Testing Blood For Bacteria

By Sara Bondell

According to the Centers for Disease Control, at least 1.7 million Americans develop sepsis—a life-threatening condition caused by the body’s response to an infection—each year, and nearly 270,000 die as a result. The risk of dying from sepsis increases almost 8% with each hour that passes before treatment begins, making early detection and intervention critical. 

Moffitt Cancer Center’s Microbiology Department has acquired a new instrument to aid in a more rapid diagnosis of a certain subset of sepsis infections found in cancer patients - gram negative sepsis. It’s called the Accelerate PhenoTM System. In the past, it would take the lab at least two days to identify and give precise recommendations to treat infections. The new technology reduces the time it takes to identify the organism  by more than 14 hours.  In addition, the lab can determine susceptibilities, or which antibiotics will kill the bacteria, up to 40 hours faster.

Dr. Aliyah Baluch, transplant infectious disease physician at Moffitt Cancer Center

“Turn-around time is critical for optimal patient care,” said transplant infectious disease physician Dr. Aliyah Baluch. “When a patient has a fever, we start treatment with broad-spectrum antibiotics, but don’t have the exact recipe on how to treat until we have the lab results.

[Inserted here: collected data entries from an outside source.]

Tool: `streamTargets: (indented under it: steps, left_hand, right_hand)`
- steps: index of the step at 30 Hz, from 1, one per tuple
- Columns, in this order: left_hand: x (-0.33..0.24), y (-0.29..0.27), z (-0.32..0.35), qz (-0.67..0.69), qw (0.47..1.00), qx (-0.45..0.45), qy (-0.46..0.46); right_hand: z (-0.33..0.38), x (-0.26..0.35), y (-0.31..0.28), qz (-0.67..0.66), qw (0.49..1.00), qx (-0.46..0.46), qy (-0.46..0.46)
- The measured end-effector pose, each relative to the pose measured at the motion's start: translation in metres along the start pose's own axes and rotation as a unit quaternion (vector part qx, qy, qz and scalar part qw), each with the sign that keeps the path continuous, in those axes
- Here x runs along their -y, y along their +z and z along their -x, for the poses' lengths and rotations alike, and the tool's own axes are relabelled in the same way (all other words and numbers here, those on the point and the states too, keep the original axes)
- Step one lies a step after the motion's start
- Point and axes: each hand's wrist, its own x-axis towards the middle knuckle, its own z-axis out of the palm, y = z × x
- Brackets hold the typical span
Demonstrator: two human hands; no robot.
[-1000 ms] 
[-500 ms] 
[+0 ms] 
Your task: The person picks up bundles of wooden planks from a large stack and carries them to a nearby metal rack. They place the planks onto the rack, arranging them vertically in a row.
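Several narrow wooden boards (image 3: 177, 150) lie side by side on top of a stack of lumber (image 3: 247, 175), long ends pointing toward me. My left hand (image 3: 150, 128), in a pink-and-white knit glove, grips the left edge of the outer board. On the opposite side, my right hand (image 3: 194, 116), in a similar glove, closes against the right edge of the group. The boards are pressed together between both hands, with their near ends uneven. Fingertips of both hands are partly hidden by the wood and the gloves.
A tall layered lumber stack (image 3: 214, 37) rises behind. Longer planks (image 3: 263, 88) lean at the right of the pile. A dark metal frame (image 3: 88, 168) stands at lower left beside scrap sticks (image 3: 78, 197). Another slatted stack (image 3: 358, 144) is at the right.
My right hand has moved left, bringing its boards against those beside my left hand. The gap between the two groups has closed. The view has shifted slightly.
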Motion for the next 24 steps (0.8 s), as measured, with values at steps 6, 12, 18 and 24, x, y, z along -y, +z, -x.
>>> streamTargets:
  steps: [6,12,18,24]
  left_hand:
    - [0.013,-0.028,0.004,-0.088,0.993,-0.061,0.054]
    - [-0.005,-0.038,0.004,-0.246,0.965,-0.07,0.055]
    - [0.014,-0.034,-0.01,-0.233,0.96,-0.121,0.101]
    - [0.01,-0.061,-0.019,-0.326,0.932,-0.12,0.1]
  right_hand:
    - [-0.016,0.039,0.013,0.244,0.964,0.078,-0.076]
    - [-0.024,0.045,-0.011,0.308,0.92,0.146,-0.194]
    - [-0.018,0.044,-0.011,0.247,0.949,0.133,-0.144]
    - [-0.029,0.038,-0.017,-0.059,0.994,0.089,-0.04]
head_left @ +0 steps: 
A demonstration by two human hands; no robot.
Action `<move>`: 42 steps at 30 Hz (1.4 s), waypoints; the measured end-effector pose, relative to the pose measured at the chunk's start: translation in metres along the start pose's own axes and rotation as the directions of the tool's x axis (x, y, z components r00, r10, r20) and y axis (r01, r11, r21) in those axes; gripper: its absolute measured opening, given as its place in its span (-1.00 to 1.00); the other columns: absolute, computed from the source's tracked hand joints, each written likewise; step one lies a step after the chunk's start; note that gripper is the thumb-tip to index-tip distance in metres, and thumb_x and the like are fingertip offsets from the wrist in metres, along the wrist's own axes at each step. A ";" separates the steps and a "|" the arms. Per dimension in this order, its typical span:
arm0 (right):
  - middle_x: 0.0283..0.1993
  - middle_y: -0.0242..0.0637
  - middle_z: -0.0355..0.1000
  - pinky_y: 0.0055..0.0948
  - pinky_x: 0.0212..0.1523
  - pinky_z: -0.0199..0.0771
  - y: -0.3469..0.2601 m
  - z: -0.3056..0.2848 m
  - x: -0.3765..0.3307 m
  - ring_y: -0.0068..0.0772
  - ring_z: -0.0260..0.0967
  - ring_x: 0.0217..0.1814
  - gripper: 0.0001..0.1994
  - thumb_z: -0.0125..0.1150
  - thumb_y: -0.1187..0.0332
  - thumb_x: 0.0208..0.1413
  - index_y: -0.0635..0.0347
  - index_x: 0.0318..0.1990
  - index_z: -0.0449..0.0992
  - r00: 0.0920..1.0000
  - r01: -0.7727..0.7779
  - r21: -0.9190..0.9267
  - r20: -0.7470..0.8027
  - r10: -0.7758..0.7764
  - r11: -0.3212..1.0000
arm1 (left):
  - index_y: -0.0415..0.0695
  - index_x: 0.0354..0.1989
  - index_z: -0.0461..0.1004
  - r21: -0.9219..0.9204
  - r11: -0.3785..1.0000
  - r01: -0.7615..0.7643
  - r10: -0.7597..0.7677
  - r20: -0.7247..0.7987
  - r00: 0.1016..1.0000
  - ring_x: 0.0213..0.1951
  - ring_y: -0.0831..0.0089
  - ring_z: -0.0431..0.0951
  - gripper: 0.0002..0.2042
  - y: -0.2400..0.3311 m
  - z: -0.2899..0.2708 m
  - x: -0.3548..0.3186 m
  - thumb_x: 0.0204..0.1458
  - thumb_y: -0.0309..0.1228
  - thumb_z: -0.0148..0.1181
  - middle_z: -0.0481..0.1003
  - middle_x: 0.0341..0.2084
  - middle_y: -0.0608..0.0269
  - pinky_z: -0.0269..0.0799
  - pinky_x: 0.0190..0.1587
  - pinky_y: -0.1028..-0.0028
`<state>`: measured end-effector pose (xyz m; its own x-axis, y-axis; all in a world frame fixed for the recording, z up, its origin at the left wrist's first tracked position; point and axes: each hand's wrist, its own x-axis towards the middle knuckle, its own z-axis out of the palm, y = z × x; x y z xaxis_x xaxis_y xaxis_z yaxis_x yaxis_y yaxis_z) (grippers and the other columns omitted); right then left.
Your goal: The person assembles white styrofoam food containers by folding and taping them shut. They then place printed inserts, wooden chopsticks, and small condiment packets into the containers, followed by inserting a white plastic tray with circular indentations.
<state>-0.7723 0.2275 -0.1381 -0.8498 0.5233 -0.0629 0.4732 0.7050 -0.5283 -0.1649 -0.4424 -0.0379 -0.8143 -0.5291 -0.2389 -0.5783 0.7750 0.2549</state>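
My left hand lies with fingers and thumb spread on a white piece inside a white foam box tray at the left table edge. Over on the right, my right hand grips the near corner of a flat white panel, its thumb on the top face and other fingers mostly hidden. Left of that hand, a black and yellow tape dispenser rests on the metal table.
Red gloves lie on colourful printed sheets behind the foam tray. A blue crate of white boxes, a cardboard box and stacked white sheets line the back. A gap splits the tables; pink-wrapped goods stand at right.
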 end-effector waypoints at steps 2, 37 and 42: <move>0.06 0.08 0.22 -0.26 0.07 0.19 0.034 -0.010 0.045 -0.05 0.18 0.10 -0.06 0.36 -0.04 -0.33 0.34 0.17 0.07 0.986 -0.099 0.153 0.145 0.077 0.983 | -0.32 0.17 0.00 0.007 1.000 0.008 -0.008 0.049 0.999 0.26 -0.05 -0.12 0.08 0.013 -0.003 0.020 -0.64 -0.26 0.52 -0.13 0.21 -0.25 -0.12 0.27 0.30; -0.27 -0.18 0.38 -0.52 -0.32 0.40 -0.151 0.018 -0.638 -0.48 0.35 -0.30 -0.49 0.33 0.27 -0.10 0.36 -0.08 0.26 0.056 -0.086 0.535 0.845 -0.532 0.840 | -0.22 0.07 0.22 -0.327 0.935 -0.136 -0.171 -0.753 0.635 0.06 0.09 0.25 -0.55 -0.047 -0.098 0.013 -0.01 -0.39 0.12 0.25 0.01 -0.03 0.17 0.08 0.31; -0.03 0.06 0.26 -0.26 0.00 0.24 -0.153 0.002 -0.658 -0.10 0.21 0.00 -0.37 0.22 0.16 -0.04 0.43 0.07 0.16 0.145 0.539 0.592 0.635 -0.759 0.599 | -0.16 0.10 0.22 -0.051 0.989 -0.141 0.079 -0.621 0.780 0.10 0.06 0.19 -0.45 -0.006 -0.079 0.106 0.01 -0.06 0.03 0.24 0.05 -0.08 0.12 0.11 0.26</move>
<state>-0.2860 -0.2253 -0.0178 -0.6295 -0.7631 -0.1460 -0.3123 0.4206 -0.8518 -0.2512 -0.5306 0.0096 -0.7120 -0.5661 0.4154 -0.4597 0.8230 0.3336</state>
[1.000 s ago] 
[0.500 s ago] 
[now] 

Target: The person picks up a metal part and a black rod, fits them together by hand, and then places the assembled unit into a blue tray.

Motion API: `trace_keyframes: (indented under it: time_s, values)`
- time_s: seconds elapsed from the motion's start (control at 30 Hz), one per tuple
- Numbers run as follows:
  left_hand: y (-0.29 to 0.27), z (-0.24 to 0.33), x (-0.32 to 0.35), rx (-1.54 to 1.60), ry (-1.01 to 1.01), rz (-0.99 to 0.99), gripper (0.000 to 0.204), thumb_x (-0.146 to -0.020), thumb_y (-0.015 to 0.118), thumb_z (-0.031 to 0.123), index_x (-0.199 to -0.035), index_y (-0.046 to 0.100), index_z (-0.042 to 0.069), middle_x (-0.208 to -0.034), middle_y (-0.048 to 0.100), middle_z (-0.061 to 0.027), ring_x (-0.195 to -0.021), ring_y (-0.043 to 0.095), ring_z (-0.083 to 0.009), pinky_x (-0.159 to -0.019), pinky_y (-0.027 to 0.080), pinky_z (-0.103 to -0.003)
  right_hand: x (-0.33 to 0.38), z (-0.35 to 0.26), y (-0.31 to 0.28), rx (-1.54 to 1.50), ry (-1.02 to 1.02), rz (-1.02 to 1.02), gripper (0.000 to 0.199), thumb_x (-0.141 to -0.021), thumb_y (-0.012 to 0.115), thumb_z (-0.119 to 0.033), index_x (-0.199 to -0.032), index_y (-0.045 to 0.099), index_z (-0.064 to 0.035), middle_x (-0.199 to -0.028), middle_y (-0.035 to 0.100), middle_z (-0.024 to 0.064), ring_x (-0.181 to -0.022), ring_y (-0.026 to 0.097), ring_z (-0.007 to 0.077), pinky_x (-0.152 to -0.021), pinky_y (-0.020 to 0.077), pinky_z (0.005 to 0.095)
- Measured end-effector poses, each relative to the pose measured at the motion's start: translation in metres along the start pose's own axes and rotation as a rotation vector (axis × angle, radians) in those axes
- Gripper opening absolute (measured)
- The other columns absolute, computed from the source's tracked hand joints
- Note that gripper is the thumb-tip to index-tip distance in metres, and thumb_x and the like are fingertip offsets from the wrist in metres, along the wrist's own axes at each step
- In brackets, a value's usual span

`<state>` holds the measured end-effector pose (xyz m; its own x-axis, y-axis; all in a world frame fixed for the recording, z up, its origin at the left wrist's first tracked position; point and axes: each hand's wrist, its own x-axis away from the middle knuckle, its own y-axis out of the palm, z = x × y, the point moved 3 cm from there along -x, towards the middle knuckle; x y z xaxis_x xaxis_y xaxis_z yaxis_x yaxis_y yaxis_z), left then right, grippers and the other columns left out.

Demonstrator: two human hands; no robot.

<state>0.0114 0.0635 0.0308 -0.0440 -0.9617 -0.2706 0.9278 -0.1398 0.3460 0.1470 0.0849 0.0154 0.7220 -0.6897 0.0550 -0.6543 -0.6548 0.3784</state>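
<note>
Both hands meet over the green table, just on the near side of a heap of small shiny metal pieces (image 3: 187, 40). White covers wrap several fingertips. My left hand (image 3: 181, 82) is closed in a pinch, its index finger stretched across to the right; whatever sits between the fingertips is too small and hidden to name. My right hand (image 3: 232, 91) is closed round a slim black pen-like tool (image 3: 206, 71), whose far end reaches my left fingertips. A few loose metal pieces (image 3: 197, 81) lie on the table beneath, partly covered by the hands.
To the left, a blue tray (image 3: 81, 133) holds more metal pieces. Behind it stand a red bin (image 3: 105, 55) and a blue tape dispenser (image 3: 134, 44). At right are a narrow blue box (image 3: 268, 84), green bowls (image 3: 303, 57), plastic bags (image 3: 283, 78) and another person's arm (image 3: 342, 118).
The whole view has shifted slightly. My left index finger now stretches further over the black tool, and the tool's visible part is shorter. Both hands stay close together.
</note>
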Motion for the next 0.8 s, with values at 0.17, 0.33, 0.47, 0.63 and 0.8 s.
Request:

With this new system, we can get those results the same day. This helps decrease time to effective therapy, reduce mortality, reduce length of stay and ideally lower the cost of treatment to the patient.” 

Patient Mary Meyer has witnessed first-hand how beneficial those same-day results can be. After a bone marrow transplant in July 2019, Meyer returned to Moffitt’s Urgent Care in October with a fever and chills. Doctors ran her blood culture through the Accelerate PhenoTM System, which quickly identified a specific bacterial infection. They were then able to prescribe the safest and narrowest spectrum antibiotic for the infection, and Meyer was discharged 24 hours later.

“As wonderful as Moffitt is, it’s no fun having to go back,” said Meyer. “I was very anxious to get back home and was grateful doctors were able to identify my infection and start right away on the right antibiotics.”

The Microbiology Department hopes to continue to look for novel ways with new instruments that improve and help treat patients  with an even quicker turn around time.